[Start of Attachment]

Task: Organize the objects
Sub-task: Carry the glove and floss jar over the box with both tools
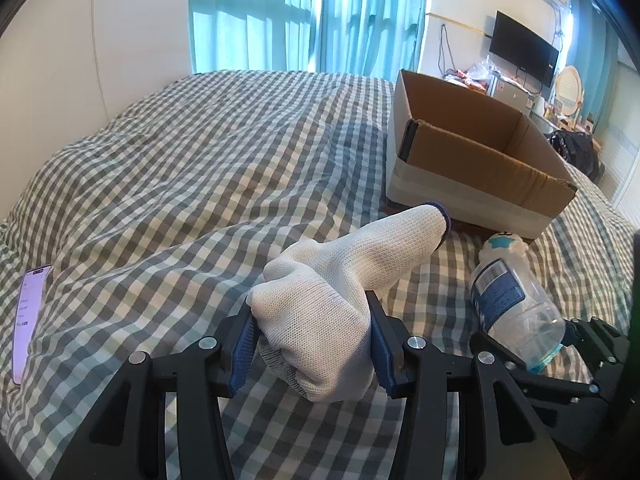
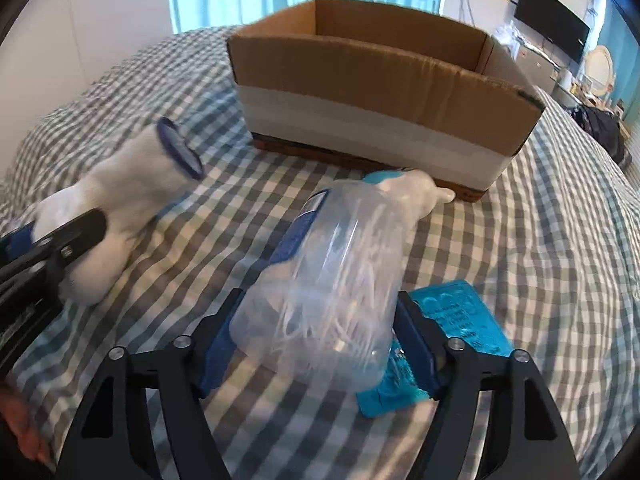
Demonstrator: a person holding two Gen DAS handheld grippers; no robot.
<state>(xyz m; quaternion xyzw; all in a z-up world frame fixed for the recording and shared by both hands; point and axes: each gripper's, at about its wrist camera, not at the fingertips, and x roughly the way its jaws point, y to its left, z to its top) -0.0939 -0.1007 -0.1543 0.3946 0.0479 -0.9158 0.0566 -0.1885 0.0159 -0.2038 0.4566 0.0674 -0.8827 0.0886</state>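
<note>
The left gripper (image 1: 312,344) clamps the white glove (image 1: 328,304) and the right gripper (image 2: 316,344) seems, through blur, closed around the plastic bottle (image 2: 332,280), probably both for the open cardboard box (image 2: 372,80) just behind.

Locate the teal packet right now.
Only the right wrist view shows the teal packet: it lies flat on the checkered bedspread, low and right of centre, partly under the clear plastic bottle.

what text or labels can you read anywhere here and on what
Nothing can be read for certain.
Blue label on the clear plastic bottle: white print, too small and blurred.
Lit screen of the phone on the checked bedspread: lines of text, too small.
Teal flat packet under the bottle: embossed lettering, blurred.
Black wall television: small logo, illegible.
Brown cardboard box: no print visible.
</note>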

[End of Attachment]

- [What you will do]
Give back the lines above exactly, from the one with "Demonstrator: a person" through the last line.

- [Output below]
Demonstrator: a person holding two Gen DAS handheld grippers; no robot.
<state>(xyz m; quaternion xyzw; all in a z-up world frame fixed for the recording and shared by both hands; point and axes: each gripper's, at about its wrist camera, not at the fingertips, and x roughly the way its jaws point, y to its left, z to its top) -0.0939 -0.1007 -0.1543 0.3946 0.0479 -0.9158 0.0566 -0.1885 0.0159 -0.2038 0.4566 0.0674 -0.8827 0.0886</state>
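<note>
The left gripper (image 1: 312,344) clamps the white glove (image 1: 328,304) and the right gripper (image 2: 316,344) seems, through blur, closed around the plastic bottle (image 2: 332,280), probably both for the open cardboard box (image 2: 372,80) just behind.

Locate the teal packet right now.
Only the right wrist view shows the teal packet: it lies flat on the checkered bedspread, low and right of centre, partly under the clear plastic bottle.

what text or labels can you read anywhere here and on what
Nothing can be read for certain.
Blue label on the clear plastic bottle: white print, too small and blurred.
Lit screen of the phone on the checked bedspread: lines of text, too small.
Teal flat packet under the bottle: embossed lettering, blurred.
Black wall television: small logo, illegible.
Brown cardboard box: no print visible.
</note>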

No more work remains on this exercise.